I can’t be the first person to think it would be nice to not trip over a long USB or Ethernet cable.
I’m thinking an Ethernet to Wi-Fi adapter would work to connect the Ruida controller on my home build to my network.
Has anyone done this, if so, any downside or difficulty making it work?
Also if you have a camera for Lightburn alignment, is there a way to make it wireless as well?
Also take a look at the TP-Link products. I have the TL-WR902AC set to client mode to connect ethernet devices to WiFi networks. $40. The make another one $30, that uses only 2.4ghz WiFi, probably fast enough for the small traffic load of a laser.

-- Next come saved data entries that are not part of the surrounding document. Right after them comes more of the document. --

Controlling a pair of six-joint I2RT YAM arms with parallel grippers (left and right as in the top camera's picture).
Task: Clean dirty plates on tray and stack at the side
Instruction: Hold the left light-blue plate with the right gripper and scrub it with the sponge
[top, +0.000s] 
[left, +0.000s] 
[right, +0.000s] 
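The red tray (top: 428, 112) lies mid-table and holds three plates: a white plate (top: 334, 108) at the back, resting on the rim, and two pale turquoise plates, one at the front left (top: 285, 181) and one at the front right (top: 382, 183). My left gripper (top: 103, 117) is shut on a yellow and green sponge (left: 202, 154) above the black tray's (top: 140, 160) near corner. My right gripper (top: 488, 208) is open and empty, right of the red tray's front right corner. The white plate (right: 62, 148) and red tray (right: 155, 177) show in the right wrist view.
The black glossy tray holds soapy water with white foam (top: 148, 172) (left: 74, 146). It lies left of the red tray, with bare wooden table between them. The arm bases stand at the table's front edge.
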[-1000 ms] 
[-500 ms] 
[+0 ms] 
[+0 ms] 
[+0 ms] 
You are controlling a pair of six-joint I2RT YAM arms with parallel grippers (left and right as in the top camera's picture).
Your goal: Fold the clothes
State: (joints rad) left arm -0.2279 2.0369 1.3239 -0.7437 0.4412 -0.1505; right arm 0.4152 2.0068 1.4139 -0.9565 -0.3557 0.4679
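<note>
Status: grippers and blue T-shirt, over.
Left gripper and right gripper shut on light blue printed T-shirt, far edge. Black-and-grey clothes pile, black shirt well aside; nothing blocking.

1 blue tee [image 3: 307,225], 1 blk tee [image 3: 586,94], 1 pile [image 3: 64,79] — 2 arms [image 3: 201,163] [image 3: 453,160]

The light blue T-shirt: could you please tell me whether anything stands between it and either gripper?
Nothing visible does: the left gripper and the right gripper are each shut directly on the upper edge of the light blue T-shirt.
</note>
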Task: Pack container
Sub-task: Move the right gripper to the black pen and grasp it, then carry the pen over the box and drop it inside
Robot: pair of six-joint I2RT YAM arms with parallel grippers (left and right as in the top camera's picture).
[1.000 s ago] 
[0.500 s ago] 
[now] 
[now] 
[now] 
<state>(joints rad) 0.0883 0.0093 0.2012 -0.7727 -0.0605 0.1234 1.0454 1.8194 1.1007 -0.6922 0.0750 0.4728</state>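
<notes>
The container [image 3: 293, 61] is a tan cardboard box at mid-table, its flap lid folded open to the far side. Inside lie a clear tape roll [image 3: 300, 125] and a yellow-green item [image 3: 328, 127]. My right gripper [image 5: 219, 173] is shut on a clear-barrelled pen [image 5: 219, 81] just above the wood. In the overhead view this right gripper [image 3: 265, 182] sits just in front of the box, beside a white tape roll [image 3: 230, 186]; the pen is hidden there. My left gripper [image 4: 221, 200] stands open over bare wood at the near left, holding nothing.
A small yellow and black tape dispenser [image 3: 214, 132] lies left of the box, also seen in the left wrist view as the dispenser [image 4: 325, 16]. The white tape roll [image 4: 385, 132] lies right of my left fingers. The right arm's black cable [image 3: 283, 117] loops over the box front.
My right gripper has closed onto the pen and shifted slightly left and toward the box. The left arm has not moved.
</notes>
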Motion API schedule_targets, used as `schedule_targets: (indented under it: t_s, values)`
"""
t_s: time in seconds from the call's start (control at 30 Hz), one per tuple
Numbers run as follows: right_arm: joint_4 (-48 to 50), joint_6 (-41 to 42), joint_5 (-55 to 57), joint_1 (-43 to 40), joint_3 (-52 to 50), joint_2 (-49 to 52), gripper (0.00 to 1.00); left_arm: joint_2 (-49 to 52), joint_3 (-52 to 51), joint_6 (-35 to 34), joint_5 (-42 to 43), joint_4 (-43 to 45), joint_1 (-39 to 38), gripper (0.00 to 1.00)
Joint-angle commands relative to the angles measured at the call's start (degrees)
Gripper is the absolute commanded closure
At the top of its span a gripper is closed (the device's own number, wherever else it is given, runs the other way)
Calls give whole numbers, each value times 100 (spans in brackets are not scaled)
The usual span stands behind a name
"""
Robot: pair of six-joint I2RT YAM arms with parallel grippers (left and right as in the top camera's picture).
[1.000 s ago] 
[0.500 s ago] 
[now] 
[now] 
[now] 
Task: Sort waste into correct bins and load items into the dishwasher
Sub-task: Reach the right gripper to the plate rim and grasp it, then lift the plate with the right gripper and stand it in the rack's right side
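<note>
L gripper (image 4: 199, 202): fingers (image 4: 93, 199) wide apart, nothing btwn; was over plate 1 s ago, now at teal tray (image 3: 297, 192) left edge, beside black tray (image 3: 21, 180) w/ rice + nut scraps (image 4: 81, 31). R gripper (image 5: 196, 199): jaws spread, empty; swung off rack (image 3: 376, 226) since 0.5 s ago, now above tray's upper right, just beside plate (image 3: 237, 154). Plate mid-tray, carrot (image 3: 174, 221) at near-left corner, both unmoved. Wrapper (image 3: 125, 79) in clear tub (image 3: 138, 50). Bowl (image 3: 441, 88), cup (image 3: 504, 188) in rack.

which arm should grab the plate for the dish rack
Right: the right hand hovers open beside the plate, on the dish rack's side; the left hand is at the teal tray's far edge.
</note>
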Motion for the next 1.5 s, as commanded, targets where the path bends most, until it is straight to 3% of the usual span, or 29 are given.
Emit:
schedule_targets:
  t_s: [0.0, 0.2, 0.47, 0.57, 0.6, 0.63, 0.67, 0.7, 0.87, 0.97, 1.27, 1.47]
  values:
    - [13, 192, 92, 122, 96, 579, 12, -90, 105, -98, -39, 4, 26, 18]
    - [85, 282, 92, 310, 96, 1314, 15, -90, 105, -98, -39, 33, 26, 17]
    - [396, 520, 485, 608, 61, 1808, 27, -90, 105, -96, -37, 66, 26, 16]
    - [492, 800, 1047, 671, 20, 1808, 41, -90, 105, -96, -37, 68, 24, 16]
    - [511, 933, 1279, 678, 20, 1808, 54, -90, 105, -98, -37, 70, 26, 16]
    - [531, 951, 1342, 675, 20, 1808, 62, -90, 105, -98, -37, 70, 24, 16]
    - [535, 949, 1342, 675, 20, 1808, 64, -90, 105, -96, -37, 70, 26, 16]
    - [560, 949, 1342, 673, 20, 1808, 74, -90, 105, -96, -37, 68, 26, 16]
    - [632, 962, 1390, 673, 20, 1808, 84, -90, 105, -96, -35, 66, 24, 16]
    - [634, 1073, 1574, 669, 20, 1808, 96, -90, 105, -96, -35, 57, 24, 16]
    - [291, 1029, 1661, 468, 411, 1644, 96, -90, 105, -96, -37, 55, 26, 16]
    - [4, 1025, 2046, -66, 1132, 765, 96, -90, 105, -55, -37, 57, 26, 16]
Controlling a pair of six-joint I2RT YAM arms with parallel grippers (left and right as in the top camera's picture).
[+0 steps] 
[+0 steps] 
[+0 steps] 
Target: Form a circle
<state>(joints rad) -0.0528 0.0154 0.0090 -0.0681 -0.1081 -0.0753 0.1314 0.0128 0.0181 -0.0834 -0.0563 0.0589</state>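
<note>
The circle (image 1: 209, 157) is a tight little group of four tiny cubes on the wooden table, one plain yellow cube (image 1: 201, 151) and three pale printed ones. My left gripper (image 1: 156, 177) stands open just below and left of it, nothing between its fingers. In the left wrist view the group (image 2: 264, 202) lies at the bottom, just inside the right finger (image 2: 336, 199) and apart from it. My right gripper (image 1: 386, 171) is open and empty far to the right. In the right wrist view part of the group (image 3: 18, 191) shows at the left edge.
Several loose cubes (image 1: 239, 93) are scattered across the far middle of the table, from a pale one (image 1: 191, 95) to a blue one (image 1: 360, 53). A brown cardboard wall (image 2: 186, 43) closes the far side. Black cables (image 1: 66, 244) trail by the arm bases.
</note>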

I ran a tp-link wireless router/bridge. I set it up as a wireless bridge.It cost me $12 from Amazon. I looked a month ago or so and they were about double that now… thanks covid…
It was as dependable as a direct or networked Ethernet connection.
We are all used to tcp/ip which guaranties your packet will get there and will return errors if it fails… Since there are many paths to a device, the first sent packet may be delayed, the second packet beats the first to the destination. Tcp/ip will reorder them correctly.
The Ruida in contrast uses UDP it’s a subset of the ip which is used for messaging. So the Ruida doesn’t know (or care) who sent it. Since there is no error messaging with UDP, you don’t. Nothing is re-ordered…
The advantage of the Lightburn PI is it’s software layer that deals with issues directly related to UDP communications.
I had a PI around the house and just downloaded the image, wrote it to sd and I had a Lightburn PI…
Since Lightburn is sold out, you can find PIs on Amazon and Ebay… I ran mine initially on a 3b, it’s now running on a 4b.